__PROBLEM__. Starting with the first line of the data that follows, transcribe every line verbatim until the line containing "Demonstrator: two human" has been transcribed.

__DATA PROVIDED__.
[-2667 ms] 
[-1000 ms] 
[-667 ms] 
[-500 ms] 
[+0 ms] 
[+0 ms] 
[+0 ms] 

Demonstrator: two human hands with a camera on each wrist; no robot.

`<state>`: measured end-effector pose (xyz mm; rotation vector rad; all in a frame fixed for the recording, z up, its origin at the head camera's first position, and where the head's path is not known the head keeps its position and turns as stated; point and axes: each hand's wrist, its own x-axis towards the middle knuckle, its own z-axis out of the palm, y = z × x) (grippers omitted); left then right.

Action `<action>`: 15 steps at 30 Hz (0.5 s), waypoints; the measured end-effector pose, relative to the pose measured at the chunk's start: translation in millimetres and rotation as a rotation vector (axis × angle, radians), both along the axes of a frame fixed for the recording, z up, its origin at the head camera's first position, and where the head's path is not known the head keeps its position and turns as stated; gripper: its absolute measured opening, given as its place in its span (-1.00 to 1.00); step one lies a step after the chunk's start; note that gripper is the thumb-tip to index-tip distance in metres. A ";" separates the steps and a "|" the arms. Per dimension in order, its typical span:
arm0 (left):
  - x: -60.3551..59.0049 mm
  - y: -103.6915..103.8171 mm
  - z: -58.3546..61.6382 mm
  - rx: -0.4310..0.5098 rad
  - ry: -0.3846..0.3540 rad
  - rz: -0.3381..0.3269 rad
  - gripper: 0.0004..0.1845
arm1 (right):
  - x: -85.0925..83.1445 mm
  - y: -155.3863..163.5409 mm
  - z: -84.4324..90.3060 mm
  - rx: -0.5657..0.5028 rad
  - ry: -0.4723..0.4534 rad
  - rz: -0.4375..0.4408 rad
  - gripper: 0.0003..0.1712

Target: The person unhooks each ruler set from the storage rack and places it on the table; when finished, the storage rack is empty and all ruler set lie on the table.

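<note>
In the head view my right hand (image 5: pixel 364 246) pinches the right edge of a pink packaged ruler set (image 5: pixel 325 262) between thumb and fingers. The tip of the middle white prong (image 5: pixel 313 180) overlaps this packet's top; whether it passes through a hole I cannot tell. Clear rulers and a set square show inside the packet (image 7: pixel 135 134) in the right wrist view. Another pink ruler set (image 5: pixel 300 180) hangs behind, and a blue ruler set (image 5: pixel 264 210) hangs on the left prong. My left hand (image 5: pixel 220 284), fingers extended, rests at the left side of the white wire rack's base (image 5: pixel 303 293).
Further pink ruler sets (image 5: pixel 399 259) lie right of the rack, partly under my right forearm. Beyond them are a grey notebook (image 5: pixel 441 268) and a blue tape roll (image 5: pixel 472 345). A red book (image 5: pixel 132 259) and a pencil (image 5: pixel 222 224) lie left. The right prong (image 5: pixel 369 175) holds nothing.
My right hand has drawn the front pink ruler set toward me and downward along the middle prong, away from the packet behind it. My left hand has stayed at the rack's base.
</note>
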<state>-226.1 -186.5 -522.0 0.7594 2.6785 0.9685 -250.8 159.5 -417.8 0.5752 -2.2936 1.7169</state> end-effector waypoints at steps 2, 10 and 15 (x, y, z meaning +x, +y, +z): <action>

__TASK ANSWER__.
[-2667 ms] 
[-1000 ms] 
[-667 ms] 
[-500 ms] 
[+0 ms] 
[+0 ms] 
[+0 ms] 

Demonstrator: two human hands with a camera on each wrist; no robot.

That completes the output for this exercise.